Common Stock Repurchases and Dividend Rate. During 2008,
2007 and 2006, the Company repurchased 167,642 shares,
54,506 shares and 77,300 shares, respectively, of its Class B
common stock at a cost of $99.0 million, $42.0 million and $56.6
million, respectively. At December 28, 2008, the Company had
authorization from the Board of Directors to purchase up to
245,956 shares of Class B common stock. The annual dividend
rate for 2009 remains at $8.60 per share, consistent with 2008,
which was increased from $8.20 per share in 2007.

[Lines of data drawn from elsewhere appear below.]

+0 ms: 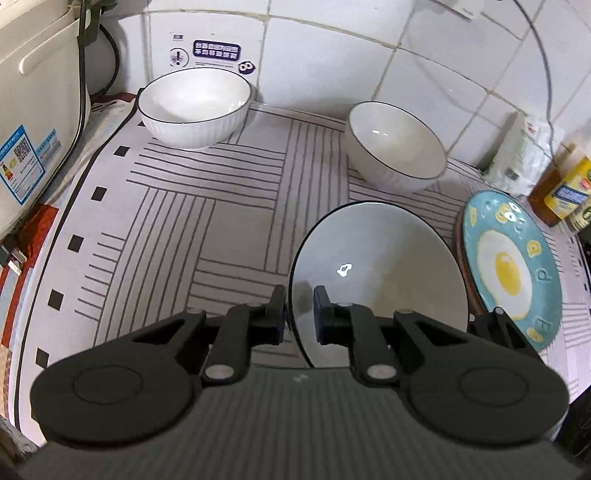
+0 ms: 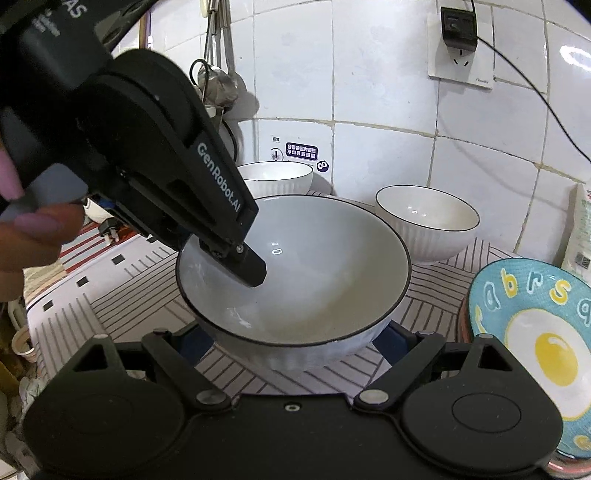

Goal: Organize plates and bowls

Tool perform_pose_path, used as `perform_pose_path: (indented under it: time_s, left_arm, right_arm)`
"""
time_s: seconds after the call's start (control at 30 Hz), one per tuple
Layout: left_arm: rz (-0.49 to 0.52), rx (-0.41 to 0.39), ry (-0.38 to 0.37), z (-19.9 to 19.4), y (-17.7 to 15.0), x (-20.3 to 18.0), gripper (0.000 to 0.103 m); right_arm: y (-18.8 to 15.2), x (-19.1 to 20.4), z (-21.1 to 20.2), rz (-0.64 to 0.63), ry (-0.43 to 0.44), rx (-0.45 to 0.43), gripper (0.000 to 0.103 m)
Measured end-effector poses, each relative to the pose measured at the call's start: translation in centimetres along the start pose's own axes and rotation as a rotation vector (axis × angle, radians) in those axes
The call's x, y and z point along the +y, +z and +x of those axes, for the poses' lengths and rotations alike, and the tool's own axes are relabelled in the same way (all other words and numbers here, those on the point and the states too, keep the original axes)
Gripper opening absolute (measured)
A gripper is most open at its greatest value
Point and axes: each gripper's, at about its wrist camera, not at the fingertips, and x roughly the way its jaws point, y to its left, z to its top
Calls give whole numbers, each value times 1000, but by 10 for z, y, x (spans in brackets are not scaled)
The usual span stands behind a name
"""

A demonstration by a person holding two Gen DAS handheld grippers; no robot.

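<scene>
White-tiled kitchen corner, striped mat over the bench [image 1: 177, 206]. The big black-rimmed bowl [image 2: 295, 269] hangs above it, ahead of two white bowls at the wall, likely bound for stacking. The left hand-held gripper [image 1: 299, 310] is clamped tight on its rim; the right hand-held gripper [image 2: 291, 343] cradles its underside, jaws wide.

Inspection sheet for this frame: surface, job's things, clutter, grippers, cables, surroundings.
Surface: striped mat over the counter.
Job's things: big bowl held; two white bowls by the wall; egg plate on a stack, right.
Clutter: bottles, packet.
Grippers: left gripper shut on the big bowl's rim; right gripper flanks its base, contact unclear.
Cables: plug and cord at the wall socket.
Surroundings: tiled wall, hanging utensils.
</scene>
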Motion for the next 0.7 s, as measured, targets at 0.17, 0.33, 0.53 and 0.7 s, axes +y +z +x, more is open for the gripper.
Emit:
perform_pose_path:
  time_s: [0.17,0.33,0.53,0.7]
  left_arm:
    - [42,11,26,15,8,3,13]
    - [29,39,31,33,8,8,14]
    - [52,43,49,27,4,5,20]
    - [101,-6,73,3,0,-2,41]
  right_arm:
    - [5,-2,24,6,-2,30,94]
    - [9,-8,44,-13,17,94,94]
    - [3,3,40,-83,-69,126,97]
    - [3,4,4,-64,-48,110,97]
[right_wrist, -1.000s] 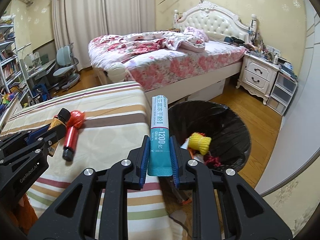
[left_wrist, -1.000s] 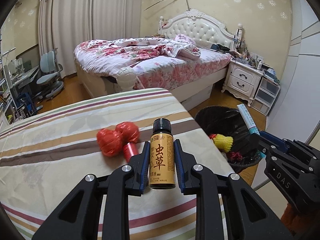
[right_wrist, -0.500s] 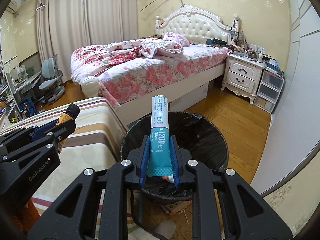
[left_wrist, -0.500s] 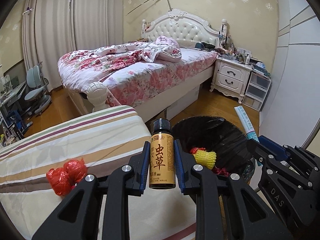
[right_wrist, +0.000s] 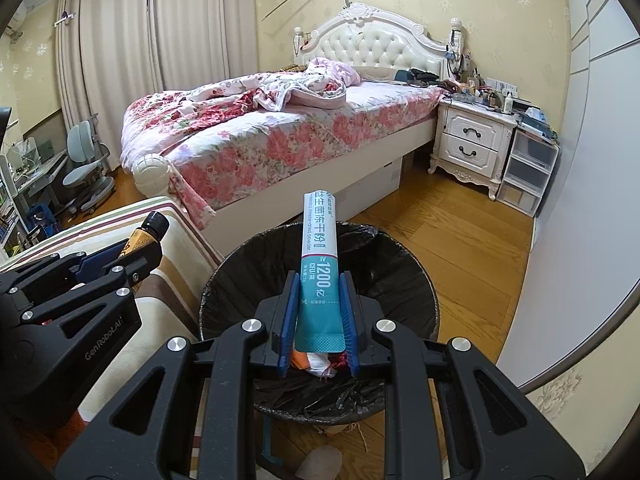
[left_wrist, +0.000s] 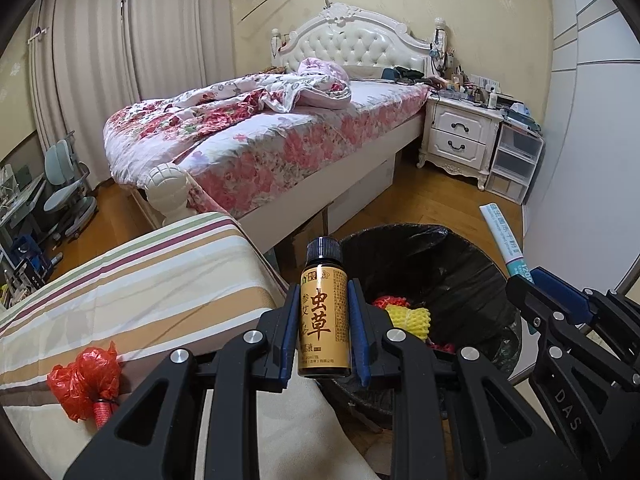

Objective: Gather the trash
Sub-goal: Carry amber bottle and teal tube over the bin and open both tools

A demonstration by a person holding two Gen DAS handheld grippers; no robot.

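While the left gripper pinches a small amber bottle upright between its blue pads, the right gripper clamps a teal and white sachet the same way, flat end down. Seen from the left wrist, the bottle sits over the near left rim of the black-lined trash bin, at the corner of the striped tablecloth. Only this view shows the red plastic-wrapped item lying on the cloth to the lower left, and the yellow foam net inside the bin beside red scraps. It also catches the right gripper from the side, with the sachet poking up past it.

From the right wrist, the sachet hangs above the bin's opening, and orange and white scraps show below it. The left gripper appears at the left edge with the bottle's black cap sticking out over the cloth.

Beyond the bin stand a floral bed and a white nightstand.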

Liquidity. At December 28, 2008, the Company had $390.5 million
in cash and cash equivalents, compared to $321.5 million at
December 30, 2007. As of December 28, 2008 and December 30,
2007, the Company had money market investments of $15.7 million
and $5.1 million, respectively, that are classified as cash and cash
equivalents in the Company’s consolidated financial statements.
At December 28, 2008, the Company had $150.0 million in
commercial paper borrowings outstanding at an average interest rate
of 0.2% with various maturities through the first quarter of 2009. In
addition, the Company had outstanding $399.9 million of 5.5%
unsecured notes due February 15, 2009 and $3.9 million in other
debt. On January 30, 2009, the Company completed the issuance of
$400.0 million of 7.25% unsecured notes due February 1, 2019. The
interest is payable semi-annually on February 1 and August 1,
beginning August 1, 2009. The Company used the net proceeds from
the sale of the notes and other cash to repay the Company’s $400.0
million unsecured notes that matured on February 15, 2009.

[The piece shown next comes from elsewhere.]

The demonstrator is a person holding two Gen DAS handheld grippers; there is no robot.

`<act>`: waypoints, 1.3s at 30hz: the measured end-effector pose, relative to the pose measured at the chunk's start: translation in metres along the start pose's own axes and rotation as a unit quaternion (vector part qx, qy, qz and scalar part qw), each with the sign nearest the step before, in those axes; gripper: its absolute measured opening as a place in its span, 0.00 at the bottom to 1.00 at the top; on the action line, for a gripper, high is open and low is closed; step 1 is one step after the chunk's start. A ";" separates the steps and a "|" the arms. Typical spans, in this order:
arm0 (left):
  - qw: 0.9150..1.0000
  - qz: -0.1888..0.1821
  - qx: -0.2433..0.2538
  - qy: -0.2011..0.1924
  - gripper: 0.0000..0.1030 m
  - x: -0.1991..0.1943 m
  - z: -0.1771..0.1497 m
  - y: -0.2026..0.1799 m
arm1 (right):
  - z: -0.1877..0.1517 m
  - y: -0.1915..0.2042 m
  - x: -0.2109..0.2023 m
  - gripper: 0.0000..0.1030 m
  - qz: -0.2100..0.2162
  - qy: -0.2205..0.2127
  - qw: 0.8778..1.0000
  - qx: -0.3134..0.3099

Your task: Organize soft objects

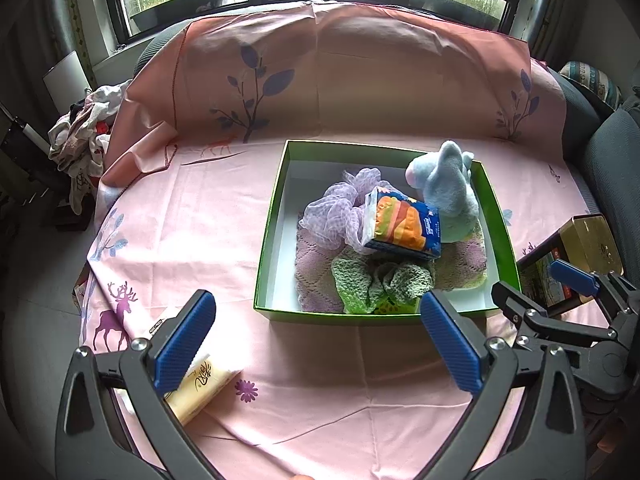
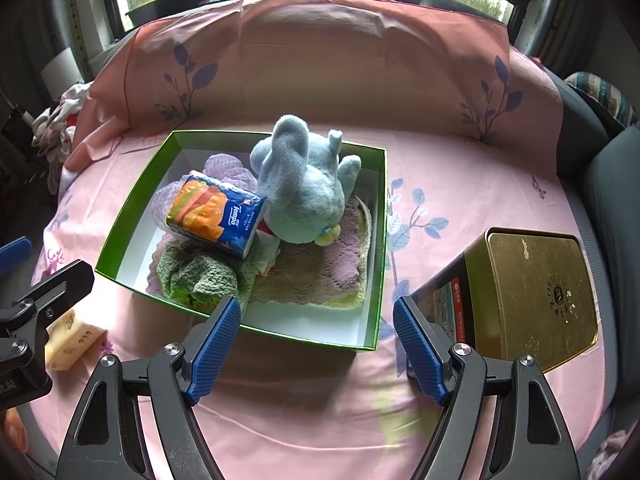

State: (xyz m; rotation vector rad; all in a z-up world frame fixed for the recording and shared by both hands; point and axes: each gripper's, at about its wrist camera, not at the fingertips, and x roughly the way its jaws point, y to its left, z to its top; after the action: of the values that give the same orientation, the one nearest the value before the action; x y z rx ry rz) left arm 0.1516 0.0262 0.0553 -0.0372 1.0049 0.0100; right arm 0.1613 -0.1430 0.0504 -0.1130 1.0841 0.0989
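Note:
A green box (image 1: 276,196) (image 2: 132,220) stands on the pink cloth. It holds a blue plush toy (image 1: 450,188) (image 2: 304,184), a Tempo tissue pack (image 1: 404,224) (image 2: 218,214), a lilac mesh cloth (image 1: 336,212), a green knitted cloth (image 1: 360,280) (image 2: 196,276) and a pink-green towel (image 1: 464,260) (image 2: 320,276). A yellow tissue pack (image 1: 204,388) (image 2: 72,340) lies outside, by my left gripper's left finger. My left gripper (image 1: 320,344) is open and empty, in front of the box. My right gripper (image 2: 318,344) is open and empty, at the box's near right corner.
A gold tin (image 2: 532,300) (image 1: 576,256) stands right of the box, close to my right gripper's right finger. A heap of clothes (image 1: 84,136) lies off the far left. The pink cloth rises over a backrest (image 1: 320,72) behind the box. Grey cushions (image 2: 608,200) are at right.

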 end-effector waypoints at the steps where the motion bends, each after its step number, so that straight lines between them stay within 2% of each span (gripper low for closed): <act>1: 1.000 0.001 0.001 0.001 0.99 0.001 0.000 0.000 | 0.000 0.000 0.000 0.77 -0.001 0.000 1.000 -0.001; 39: 1.000 0.007 0.013 0.007 0.99 0.006 0.000 -0.007 | 0.002 -0.002 -0.001 0.77 -0.002 -0.005 1.000 -0.002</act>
State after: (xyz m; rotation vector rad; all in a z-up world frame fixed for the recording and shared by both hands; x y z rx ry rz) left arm 0.1546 0.0193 0.0505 -0.0074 1.0184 0.0096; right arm 0.1632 -0.1449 0.0522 -0.1172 1.0747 0.0983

During 2008, the Company’s borrowings, net of repayments,
increased by $63.7 million, and the Company’s cash and cash
equivalents increased by $69.0 million.
The Company’s $500 million commercial paper program continues
to serve as a significant source of short-term liquidity. The $500
million revolving credit facility that expires in August 2011 supports
the issuance of the Company’s short-term commercial paper and
provides for general corporate purposes. Despite the recent
disruption to the general credit markets, the Company continued to
have access and borrowed funds under its commercial paper
program and did not need to borrow funds under its revolving credit
facility. There is no assurance, however, that the cost or availability
of future borrowings under our commercial paper program in the
debt markets will not be impacted by the ongoing capital market
conditions.
The Company’s credit ratings were affirmed by the rating agencies
in October 2008 with a change in ratings outlook from stable to
negative. The Company’s current credit ratings are as follows:
Moody’s Standard
& Poor’s
Long-term ........................... A1 A+
Short-term ........................... Prime-1 A-1
During 2008 and 2007, the Company had average borrowings
outstanding of approximately $492.3 million and $412.1 million,
respectively, at average annual interest rates of approximately 4.9%
and 5.5%, respectively. The Company incurred net interest costs on
its borrowings of $19.0 million and $12.7 million, respectively,
during 2008 and 2007.
At December 28, 2008 and December 30, 2007, the Company
had working capital of $257.3 million and a working capital
deficit of $18.5 million, respectively. The Company maintains
working capital levels consistent with its underlying business
requirements and consistently generates cash from operations in
excess of required interest or principal payments.
The Company’s net cash provided by operating activities, as reported
in the Company’s Consolidated Statements of Cash Flows, was
$535.8 million in 2008, compared to $581.2 million in 2007.